- Theatrical release poster
- Directed by: Scott Stewart
- Written by: Peter Schink; Scott Stewart;
- Produced by: David Lancaster; Michel Litvak;
- Starring: Paul Bettany; Lucas Black; Tyrese Gibson; Adrianne Palicki; Charles S. Dutton; Jon Tenney; Kevin Durand; Willa Holland; Kate Walsh; Dennis Quaid;
- Cinematography: John Lindley
- Edited by: Steven Kemper
- Music by: John Frizzell
- Production companies: Screen Gems; Bold Films;
- Distributed by: Sony Pictures Releasing
- Release date: January 22, 2010 (United States);
- Running time: 100 minutes
- Country: United States
- Language: English
- Budget: $26 million
- Box office: $67.9 million

= Legion (2010 film) =

American action horror film directed by Scott Stewart

Legion is a 2010 American action horror film directed by Scott Stewart and co-written by Stewart and Peter Schink. The film stars Paul Bettany, Lucas Black, Tyrese Gibson, Adrianne Palicki, Kate Walsh, and Dennis Quaid. Sony Pictures Worldwide Acquisitions Group acquired most of the film's worldwide distribution rights, releasing the film theatrically in North America on January 22, 2010, through Screen Gems. A story of the Second Coming, the film follows a group of people as they attempt to protect an infant savior from angels and the possessed in an apocalypse.

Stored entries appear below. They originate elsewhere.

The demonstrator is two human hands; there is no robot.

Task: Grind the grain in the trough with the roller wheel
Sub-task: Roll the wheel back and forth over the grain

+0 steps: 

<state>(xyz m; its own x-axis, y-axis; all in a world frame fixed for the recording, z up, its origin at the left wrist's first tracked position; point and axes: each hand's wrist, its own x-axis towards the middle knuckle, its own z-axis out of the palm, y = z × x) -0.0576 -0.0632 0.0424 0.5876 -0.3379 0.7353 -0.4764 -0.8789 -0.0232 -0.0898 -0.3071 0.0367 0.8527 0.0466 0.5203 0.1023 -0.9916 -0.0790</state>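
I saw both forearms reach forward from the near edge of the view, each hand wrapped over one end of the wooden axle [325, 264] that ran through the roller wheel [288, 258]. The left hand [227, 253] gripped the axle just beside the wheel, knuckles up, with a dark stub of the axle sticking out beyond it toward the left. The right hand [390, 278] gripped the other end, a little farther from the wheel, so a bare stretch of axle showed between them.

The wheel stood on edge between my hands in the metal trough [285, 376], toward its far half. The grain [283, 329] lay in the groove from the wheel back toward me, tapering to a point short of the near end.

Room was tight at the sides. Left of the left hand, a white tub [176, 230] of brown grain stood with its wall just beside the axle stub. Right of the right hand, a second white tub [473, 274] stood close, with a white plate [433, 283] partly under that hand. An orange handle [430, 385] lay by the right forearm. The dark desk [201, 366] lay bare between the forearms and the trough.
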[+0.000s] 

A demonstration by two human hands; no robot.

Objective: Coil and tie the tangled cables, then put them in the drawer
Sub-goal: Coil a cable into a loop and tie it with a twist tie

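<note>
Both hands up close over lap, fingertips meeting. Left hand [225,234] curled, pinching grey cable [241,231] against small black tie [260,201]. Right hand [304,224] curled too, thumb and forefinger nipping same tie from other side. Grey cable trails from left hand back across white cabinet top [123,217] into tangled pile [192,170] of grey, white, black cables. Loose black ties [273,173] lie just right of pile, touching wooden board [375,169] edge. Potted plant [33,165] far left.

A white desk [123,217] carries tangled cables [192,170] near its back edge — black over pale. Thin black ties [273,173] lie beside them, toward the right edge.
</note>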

Legion was released to negative critical reception but was a success at the box office, earning over $67 million on a $26 million budget. A television series titled Dominion, set 25 years after the film, premiered on the American cable television network Syfy on June 19, 2014.

==Plot==

The Archangel Michael falls to Earth in Los Angeles and cuts off his wings. After looting a weapons warehouse and stealing a police car from a possessed police officer, Michael travels to the Paradise Falls Diner, near the edge of the Mojave Desert. Meanwhile, Kyle, a single father driving to Los Angeles, stops at the diner. He meets the owner, Bob Hanson; Jeep, Bob's son; Percy, the short-order cook; Charlie, a pregnant waitress; Howard and Sandra Anderson, a married couple; and Audrey, their rebellious teenage daughter. As the diner's television, radio, and telephone fail, elderly Gladys enters the diner and becomes abnormally hostile, biting off a piece of Howard's neck before Kyle shoots her. A massive swarm of flies surrounds the diner and isolates its patrons from the outside world, thwarting their attempt to transport Howard to the hospital.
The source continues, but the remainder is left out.